Cleveland — Gareth McDowell thinks it's time for rotational molding to step up — to multilayer molding, new materials, more demanding high-tech parts, and closed-loop process control based on precise control of temperature inside the mold.
Rotomolding, simply put, is too inefficient, McDowell told attendees at the Society of Plastics Engineers' Rotational Molding Conference. “I think we need to get there, to take rotomolding to the next level,” he said in a keynote speech June 7 at the Cleveland conference.
McDowell said the rotomolding industry needs to launch a coordinated effort to boost technology, perhaps by naming a special committee.
He asked: Why can't rotomolding turn out parts for cars? “I'm dreaming of more than tanks and kayaks,” McDowell said.
McDowell is a director of a British company, 493K Ltd., which developed technology for monitoring temperature and pressure in the rotomolding industry.
He identified some reasons that rotomolding is getting held back.
One is over-reliance on single-layer parts. Some molders are doing multilayer, with methods such as drop boxes, but McDowell said you don't know if the box actually opened or not until you open up the mold to remove the finished part. The drop box also adds cycle time and cost, and requires people with years of experience to operate it properly, he added.
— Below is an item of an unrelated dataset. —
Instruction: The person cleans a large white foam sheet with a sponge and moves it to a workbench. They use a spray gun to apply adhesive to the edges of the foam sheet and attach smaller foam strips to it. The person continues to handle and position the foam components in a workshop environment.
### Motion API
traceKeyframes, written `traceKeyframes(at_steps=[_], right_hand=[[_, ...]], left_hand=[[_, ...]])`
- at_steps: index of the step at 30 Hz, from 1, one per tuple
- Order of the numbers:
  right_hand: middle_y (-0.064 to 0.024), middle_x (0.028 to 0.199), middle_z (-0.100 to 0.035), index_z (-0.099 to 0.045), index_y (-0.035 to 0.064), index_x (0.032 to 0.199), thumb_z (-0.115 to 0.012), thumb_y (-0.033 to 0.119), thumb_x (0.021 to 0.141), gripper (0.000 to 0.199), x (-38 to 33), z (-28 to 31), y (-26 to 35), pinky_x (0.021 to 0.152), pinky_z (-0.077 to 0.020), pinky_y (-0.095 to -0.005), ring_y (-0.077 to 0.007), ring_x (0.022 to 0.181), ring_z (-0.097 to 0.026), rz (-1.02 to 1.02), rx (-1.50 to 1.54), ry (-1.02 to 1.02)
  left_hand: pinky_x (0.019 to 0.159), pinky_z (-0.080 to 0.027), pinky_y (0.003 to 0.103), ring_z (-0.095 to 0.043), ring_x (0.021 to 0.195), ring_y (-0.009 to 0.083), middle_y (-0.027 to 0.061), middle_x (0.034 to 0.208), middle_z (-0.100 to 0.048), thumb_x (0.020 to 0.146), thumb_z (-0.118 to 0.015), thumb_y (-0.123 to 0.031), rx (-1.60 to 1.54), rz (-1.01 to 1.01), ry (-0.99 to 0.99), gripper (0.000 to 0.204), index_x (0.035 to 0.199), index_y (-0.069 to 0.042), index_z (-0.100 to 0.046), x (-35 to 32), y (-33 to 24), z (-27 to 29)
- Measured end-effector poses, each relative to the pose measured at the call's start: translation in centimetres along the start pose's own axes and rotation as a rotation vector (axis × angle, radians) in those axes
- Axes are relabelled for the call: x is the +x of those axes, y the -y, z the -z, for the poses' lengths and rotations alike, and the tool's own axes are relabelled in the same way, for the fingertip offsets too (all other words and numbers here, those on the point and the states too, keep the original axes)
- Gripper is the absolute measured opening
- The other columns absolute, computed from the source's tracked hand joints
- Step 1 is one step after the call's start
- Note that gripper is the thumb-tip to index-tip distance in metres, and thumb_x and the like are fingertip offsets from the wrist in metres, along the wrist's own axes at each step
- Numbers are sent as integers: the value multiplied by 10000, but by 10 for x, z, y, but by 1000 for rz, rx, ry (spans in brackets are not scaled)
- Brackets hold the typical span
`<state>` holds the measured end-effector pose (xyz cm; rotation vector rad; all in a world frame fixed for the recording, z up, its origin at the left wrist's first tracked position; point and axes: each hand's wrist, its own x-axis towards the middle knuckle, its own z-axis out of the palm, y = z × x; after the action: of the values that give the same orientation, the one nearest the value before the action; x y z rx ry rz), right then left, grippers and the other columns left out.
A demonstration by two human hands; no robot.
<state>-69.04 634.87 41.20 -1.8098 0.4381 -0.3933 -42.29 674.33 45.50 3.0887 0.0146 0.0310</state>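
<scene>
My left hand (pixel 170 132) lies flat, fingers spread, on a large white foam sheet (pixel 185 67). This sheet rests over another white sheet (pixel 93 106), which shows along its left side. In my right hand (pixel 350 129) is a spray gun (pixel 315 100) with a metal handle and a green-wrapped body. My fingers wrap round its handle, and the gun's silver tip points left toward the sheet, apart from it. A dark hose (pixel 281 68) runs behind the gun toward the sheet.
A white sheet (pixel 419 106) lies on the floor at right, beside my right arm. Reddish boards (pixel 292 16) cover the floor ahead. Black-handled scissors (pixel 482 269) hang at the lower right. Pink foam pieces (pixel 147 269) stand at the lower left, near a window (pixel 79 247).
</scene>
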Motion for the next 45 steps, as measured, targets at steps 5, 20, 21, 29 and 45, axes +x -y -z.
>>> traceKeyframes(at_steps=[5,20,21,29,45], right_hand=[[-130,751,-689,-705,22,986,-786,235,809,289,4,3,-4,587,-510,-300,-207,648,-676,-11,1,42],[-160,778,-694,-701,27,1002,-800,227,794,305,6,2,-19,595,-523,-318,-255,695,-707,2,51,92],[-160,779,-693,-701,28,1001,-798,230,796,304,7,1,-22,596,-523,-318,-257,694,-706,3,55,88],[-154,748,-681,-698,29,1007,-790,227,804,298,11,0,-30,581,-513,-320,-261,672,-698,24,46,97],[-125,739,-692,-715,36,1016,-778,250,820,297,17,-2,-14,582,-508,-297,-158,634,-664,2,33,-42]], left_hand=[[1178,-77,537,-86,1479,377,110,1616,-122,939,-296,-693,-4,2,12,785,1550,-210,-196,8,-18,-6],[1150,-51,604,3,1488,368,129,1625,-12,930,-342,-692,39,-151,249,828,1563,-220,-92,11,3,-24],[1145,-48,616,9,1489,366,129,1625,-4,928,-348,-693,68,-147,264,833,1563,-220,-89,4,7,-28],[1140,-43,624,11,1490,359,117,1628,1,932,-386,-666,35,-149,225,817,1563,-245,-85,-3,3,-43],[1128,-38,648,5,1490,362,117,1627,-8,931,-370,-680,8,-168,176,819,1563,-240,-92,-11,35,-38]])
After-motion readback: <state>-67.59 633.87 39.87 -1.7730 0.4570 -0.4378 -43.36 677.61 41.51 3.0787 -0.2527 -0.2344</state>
The key, McDowell said, is being able to accurately measure temperature. His idea is technology to access the mold in the oven, unhindered by the high heat of rotomolding.
On the materials front, rotomolders have long lamented the industry's overreliance on polyethylene, which McDowell called a forgiving, “safe” material that has a wide processing window. He said he's not knocking PE, “but it hasn't actually been promoted as an engineering plastic.”
Why not a wider range of materials like polypropylene, nylon, polycarbonate, fluorocarbons, polyester and polystyrene? That brings up the need for improved process control inside of the mold. “If you're going to run anything beside polyethylene, please keep close temperature control,” he said.
Rotomolding also needs to have double-sided molds, to bring heat and cooling to both sides of the plastic part. More use of internal air cooling would help.
Vent pipes also are an issue. “We need to step it up and get to the point where we can open and close our vents during the cycle,” he said.
Another item on McDowell's wish list: Rotomolding machines with no arms in the oven, only the mold. Right now, the process heats and cools steel on the arms, an inefficient way to do it, he said.
“At the very least, insulate the arms,” he said.
McDowell also said current rotomolding machinery technology does not control the wall thickness closely enough. I would like to see encoders on all the arms, as well as software that allows you do dial in rotation speed, temperature and other parameters to the machine runs closed-loop and fully automatic.